The deal would then be presented to Congress by the end of February and, assuming it was ratified elswhere, the Uruguay round would come into force at the beginning of 1994. In simple terms, industrialised countries would agree to open up markets to food and textile imports and would be allowed to sell services freely to the Third World.

But it soon became apparent that the Americans had had reservations about non-farm issues all along. In December they brought them into the open.

Most of the dozen or so objections seemed arcane. With some, the Americans said the Uruguay proposals did not go far enough: French television was still allowed to restrict Rambo to the 4am slot in the interests of cultural purity, US telephone companies could not sell their services on European lines.

In others, the US decided the round was too liberal: the insistence that foreign shipping be allowed to trade in American coastal waters was more than Washington could bear. However obscure, each issue was dear to the heart of a powerful lobby group that could muster potentially damaging support in Congress.
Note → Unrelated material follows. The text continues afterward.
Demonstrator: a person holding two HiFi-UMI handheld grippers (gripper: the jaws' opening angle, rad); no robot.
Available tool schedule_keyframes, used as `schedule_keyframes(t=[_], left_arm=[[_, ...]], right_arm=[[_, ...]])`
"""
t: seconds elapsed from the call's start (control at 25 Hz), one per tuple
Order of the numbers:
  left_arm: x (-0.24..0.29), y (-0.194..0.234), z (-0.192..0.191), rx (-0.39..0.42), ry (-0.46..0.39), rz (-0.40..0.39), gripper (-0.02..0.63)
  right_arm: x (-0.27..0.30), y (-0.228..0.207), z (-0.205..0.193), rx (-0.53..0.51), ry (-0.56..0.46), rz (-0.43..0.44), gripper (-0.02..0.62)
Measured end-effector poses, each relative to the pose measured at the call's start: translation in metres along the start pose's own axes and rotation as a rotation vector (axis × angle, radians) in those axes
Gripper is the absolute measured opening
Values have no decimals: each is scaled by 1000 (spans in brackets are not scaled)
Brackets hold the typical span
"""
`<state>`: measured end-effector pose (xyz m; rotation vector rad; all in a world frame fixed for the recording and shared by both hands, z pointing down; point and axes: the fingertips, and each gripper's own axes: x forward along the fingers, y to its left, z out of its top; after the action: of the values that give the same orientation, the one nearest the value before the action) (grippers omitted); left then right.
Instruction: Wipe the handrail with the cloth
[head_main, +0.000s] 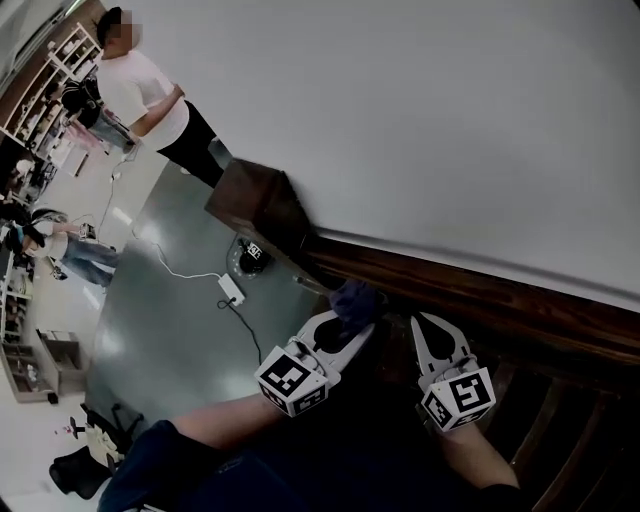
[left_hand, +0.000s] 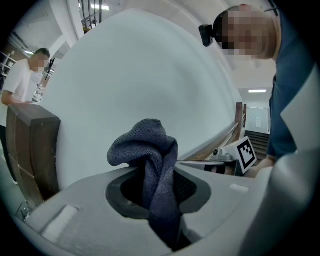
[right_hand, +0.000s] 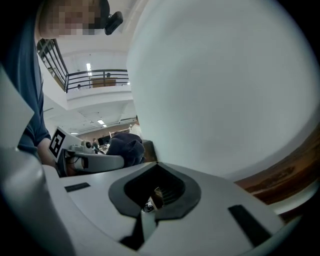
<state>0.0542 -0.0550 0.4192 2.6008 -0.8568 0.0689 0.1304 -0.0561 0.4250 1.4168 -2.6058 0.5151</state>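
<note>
The dark wooden handrail (head_main: 480, 285) slopes down to the right along the white wall, starting from a square newel post (head_main: 255, 200). My left gripper (head_main: 362, 322) is shut on a crumpled blue-grey cloth (head_main: 352, 300), which sits at the rail's near edge just right of the post. In the left gripper view the cloth (left_hand: 150, 150) bunches up above the jaws and hangs down between them. My right gripper (head_main: 422, 322) hovers beside it over the rail's near side, jaws together and holding nothing. In the right gripper view (right_hand: 150, 202) the handrail (right_hand: 280, 180) lies at the lower right.
A person in a white shirt (head_main: 140, 95) stands on the grey floor beyond the post. A white power strip (head_main: 232, 290) with cables and a round black device (head_main: 250, 255) lie on the floor. Dark balusters (head_main: 545, 420) stand under the rail at the lower right.
</note>
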Motion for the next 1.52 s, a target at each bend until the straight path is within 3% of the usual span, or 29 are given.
schedule_keyframes(t=[0.16,0.36,0.6,0.92,1.04,1.24,1.52], left_arm=[[21,1,-4,-12,25,2,97],[50,-13,-2,-11,44,-63,97],[111,-59,12,-12,65,-205,97],[193,-105,-4,-9,162,-330,97],[223,-111,-23,4,230,-333,97],[256,-100,-58,69,348,-272,97],[261,-90,-66,96,335,-258,97]], right_arm=[[4,-12,0,17,16,4,9],[2,-27,10,16,-6,-28,8],[-39,-72,38,-7,-46,-162,9],[-96,-135,46,2,-83,-359,8],[-105,-150,46,-1,-82,-395,8],[-109,-152,37,6,-66,-391,8],[-93,-144,25,19,-32,-362,9]])
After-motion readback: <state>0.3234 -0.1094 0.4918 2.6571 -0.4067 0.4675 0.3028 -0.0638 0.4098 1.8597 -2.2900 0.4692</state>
Officials at Gatt were surprised that so many objections had popped out of the woodwork. 'If they knew they were going to raise them all all along, they did themselves a disfavour,' one said. 'It raises questions about bad faith.'

As the original timetable became more untenable, new problems rose up to sour the atmosphere further. First the Americans said they would be putting levies on a range of steel imports. Then the Clinton administration started to act on electoral promises to ensure 'fair trade', complaining about alleged subsidies to Airbus and threatening to retaliate against the Europeans over public procurement rules.

The procurement row, which is not technically linked to Gatt, arose in part through bad timing: it was triggered by the introduction of the EC's Utilities Directive on 1 January. Although designed to give all EC companies an equal chance of winning orders from government-owned utilities, the directive has a section, Article 29, that says non-EC companies have to be at least 3 per cent cheaper to win bids, and that products with an EC content of less than 50 per cent can be rejected.
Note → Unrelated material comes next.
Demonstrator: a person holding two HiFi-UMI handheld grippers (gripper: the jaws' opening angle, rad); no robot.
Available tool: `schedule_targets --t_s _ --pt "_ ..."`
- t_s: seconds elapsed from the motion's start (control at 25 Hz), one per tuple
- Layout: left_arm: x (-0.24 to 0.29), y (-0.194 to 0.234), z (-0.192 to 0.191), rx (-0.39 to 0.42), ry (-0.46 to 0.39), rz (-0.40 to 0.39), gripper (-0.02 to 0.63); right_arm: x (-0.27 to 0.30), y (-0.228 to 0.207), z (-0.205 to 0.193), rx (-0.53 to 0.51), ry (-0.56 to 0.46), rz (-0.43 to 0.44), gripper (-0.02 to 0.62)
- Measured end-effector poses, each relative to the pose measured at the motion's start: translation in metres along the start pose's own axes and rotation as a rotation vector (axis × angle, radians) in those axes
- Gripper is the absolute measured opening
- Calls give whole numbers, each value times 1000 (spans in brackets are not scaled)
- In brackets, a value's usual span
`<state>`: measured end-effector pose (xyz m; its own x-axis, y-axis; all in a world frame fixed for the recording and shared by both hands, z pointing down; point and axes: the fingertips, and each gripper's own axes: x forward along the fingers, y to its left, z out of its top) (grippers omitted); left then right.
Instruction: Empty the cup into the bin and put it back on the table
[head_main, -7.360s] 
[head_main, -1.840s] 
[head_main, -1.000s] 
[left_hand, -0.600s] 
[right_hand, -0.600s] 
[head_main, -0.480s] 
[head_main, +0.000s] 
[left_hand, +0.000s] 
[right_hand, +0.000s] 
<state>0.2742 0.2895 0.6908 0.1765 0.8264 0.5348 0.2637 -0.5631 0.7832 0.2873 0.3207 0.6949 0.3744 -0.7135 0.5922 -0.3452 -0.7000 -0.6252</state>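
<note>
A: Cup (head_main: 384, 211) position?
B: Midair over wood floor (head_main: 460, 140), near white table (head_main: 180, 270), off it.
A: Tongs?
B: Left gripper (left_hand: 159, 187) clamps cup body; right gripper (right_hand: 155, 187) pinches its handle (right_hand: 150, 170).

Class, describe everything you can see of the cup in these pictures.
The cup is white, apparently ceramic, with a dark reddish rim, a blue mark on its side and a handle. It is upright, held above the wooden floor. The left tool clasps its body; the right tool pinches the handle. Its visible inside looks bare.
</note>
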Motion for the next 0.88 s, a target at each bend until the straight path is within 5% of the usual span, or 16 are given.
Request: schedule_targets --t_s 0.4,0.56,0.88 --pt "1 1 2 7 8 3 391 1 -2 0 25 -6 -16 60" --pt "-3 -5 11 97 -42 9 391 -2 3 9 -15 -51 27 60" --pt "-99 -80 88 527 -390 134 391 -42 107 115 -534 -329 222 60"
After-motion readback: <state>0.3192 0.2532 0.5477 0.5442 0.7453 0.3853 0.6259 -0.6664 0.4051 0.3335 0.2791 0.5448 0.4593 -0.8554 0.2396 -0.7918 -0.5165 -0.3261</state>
The Americans reacted with fury and said they would retaliate unless Article 29 was struck out. EC and Gatt officials say, however, that they have missed the point. Article 29 was deliberately inserted as a bargaining chip to pressure the Americans into scrapping their own Buy America Act, which says foreign bids must be lower than US ones by between 6 and 50 per cent, although there is no local content rule.
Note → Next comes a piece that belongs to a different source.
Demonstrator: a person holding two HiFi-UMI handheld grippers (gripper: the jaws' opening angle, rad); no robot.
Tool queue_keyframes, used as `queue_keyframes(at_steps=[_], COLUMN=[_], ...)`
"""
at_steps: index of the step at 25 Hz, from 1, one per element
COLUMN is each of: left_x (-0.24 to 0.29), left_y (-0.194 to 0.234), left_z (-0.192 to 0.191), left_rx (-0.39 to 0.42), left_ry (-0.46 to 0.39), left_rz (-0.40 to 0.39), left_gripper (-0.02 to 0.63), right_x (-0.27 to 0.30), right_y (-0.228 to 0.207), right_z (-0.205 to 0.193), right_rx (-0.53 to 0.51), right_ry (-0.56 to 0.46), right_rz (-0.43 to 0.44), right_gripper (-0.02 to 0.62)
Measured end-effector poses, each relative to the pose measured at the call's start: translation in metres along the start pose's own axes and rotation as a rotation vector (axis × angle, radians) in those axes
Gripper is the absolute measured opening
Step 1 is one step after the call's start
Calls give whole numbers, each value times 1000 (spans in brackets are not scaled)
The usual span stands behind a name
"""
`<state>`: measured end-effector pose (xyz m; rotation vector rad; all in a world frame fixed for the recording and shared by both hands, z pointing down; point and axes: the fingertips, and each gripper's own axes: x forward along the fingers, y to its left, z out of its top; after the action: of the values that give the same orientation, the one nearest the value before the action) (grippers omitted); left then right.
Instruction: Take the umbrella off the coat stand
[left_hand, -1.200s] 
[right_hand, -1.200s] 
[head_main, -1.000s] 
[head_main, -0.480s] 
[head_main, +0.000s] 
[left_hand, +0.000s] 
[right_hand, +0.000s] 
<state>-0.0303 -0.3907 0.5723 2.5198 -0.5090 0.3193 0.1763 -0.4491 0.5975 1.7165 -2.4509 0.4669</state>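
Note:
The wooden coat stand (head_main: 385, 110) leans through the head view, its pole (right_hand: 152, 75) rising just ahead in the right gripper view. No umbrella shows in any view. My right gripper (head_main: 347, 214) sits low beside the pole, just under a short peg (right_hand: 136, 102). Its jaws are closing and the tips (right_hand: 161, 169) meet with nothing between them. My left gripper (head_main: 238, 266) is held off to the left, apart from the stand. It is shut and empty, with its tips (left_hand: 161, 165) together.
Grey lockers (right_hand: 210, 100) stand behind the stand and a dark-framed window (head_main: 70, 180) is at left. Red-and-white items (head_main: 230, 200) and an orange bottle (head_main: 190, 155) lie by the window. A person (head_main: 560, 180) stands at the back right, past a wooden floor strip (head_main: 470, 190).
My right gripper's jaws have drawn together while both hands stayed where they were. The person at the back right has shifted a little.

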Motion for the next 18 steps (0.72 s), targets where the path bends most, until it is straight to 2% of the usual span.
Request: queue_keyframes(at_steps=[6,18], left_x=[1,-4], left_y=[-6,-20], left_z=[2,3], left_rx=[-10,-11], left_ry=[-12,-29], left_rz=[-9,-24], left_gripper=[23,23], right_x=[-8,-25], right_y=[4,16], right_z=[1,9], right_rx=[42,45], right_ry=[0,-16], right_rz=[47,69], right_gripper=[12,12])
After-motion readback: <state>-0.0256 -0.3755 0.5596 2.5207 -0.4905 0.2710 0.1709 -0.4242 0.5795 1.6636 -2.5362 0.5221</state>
Despite European attempts to deal Article 29 away, the Americans have so far shown no sign of modifying their own legislation.

Mr Kantor and Sir Leon have failed to hit it off in past talks, and there must be a danger that tensions will escalate. However, optimists point to the positive noises President Clinton has made about free trade.

Gatt officials believe that the key to the succesful competion of the round will be to play one dispute off against another: restrictions on US shipping and EC telecommunications access could, for example, be lifted in parallel. Governments would have to accept a degree of abuse. 'Most players know how to solve the problem in the context of the whole package, but they will be unwilling to take on their lobbies until the end is in sight,' one official said.

Despite the current casting of the Americans as the baddies, it could in the end be the Europeans - or rather the French - who cause most damage to the Uruguay round.

The Socialist government came close to vetoing the November agreement last month; the new right wing government was making hardline noises before the election, but has since softened its stance.

Nevertheless, Edouard Balladur, the Prime Minister, will have to perform a delicate balancing act if he is to keep his important farming constituency under control. The feeling in Geneva is that France is the only country where it is still intellectually respectable to attack the principle of free trade - and that could yet spell trouble for Gatt.